Provide adequate shelter and blanketing according to the weather. The design of your shelter, whether run-in shed or stable is very important for proper care. Horses need a place to get out of the wind and wet.
Do a visual check for scrapes, cuts, bruises and puncture wounds on your horse's legs, head and body. Treat any injuries promptly. You should have a horse first aid kit on hand.
Do a visual check for signs of illness such as runny eyes or noses, or sounds of coughing or wheezing.
Clean your horse's hooves and check for bruising or cracks, or loose shoes.
Muck out the stall if your horse is stabled. Ammonia from urine and manure is harmful to horse's lungs and hooves and can cause problems like thrush.
Weekly Horse Care
There are a few things you should check weekly. Having adequate supplies on hand is important, as is looking after the small chores before they become big ones that no one wants to tackle.

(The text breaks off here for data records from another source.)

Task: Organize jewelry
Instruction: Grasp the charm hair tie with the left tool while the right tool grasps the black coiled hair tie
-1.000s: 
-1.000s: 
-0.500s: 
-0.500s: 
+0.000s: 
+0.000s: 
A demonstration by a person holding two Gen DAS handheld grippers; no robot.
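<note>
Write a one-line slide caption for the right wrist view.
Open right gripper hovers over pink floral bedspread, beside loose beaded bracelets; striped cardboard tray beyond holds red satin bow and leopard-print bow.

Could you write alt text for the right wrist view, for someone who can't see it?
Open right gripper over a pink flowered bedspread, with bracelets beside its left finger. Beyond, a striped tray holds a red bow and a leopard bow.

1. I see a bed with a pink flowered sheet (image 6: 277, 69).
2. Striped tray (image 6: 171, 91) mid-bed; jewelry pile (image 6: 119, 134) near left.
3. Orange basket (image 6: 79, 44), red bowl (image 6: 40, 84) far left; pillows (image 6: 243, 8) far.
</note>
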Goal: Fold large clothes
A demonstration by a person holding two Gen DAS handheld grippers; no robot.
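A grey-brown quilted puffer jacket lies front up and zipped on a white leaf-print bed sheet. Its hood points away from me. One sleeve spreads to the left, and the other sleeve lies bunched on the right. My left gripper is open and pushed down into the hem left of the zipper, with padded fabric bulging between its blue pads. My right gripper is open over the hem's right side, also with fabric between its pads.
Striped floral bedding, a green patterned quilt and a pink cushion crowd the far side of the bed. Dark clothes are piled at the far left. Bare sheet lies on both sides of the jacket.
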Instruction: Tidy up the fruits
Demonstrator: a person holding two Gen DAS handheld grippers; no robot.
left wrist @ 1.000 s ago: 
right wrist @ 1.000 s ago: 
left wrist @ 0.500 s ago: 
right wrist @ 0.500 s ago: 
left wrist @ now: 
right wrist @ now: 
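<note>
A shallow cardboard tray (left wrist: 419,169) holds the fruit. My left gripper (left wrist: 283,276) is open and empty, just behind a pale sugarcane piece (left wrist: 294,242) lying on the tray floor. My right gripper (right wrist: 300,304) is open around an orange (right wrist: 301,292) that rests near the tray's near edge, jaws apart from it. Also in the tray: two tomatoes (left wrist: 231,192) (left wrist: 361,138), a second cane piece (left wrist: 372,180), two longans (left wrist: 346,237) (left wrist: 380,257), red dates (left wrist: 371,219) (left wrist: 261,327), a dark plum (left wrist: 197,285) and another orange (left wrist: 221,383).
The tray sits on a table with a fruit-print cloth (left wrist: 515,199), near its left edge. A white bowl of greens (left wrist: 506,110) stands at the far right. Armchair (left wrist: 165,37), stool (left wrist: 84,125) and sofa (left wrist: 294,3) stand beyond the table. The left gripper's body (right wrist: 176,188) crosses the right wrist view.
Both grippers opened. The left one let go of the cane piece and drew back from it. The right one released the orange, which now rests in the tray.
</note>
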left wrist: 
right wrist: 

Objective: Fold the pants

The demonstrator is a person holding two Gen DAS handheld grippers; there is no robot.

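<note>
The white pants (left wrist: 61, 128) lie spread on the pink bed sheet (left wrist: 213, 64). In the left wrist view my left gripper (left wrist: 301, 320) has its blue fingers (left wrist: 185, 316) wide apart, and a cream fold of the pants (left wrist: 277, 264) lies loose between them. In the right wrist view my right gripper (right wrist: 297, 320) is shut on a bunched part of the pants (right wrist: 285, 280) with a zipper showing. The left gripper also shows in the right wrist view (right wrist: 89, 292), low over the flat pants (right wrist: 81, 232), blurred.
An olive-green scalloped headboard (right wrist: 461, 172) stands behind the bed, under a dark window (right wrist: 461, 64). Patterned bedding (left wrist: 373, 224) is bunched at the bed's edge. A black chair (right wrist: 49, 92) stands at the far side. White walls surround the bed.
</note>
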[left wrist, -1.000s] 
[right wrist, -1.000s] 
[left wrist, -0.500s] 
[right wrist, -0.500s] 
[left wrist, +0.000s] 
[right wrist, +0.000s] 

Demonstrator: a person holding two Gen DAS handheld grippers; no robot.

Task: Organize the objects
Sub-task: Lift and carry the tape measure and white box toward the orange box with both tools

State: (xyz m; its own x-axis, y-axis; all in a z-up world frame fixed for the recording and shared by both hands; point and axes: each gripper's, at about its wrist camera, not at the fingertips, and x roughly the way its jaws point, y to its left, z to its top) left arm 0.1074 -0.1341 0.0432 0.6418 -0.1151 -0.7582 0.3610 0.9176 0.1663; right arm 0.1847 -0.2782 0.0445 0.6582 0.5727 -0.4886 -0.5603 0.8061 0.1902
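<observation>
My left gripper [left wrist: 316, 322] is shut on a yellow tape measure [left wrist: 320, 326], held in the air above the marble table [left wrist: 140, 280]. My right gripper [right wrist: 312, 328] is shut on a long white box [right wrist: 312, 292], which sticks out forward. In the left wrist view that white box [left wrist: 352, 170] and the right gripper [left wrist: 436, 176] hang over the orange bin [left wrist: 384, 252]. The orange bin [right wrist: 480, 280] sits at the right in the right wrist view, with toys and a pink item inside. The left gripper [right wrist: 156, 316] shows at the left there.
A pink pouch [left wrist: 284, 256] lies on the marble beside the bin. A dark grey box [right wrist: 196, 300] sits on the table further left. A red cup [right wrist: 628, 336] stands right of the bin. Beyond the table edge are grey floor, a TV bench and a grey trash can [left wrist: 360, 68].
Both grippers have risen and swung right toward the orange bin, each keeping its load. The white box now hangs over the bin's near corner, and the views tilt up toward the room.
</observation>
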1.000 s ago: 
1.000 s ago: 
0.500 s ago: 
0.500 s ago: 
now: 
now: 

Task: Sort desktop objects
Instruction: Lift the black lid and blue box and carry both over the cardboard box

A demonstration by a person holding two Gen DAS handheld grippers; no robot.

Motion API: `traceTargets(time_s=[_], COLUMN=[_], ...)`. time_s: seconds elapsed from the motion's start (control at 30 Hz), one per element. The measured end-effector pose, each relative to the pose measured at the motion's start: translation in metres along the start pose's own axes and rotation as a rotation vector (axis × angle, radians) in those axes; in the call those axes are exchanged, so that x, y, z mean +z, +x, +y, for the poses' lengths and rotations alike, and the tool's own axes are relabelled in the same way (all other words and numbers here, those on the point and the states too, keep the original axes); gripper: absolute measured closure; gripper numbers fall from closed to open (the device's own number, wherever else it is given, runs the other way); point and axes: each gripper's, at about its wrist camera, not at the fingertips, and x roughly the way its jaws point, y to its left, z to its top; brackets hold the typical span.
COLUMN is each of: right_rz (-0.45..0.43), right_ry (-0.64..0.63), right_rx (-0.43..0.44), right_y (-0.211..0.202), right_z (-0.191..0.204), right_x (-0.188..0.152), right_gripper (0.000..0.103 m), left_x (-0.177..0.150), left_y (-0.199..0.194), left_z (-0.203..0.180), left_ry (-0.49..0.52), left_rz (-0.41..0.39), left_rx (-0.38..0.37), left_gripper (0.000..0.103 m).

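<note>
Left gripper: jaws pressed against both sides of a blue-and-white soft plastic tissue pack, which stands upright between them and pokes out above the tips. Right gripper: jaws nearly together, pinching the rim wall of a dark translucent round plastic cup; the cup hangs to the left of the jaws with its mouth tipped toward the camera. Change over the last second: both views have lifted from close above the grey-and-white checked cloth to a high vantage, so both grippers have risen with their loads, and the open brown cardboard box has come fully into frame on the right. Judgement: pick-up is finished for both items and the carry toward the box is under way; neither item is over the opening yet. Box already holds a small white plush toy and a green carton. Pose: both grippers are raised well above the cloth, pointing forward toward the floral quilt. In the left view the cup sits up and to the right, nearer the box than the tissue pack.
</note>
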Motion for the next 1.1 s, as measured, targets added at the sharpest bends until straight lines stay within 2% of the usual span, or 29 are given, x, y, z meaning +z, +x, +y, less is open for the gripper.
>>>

Check the amount of concentrate, fodder and bedding on hand. Try to have at least two weeks supply on hand, so if there is an emergency you don't run short.
If you care for your horse on a small acreage, clean manure from paddocks (could also be done daily). This cuts down on flies, keeps the grounds clean for the same reason you'd clean a stall, and makes a nice environment for you and your horse.
Check fences for broken rails, loose wire, protruding nails, loose gates etc...that could cause injury.
Scrub out water trough and feed buckets. Built up concentrates on the inside of feed buckets can spoil, and troughs can get soiled with chaff, dirt and algae.
Horse Care Every Month
Do you board your horse?
If you board your horse at a stable make sure your board bill is paid on time.
Horse Care Every Six to Eight Weeks
Six weeks is a general guideline.
You'll get to know how often your horse needs its hooves trimmed or shoes reset. The important thing is to make sure it is done, so problems don't start.
Have your farrier in to trim hooves or re-set horseshoes. Leaving hooves to grow too long is hard on your horse's legs, and unhealthy for their hooves.
Every Two to Three Months
There's a lot of variance in de-worming schedules. Some people feed a daily dose of medication, some have a six week or nine week schedule. After the first hard frost, or once the fly season is over, you may also want to de-worm for bot fly larvae.
Administer de-worming medication. It's important to have a de-worming schedule to keep your horse healthy.
Once a Year Horse Care
The types and frequency of vaccinations you'll give your horse will depend on the diseases prevalent in your area.
Your veterinarian is the best resource to help you decide on a schedule.
Have teeth checked and floated by an equine dentist or veterinarian. Some horses may need checking and floating every six months.
Have immunizations administered by veterinarian.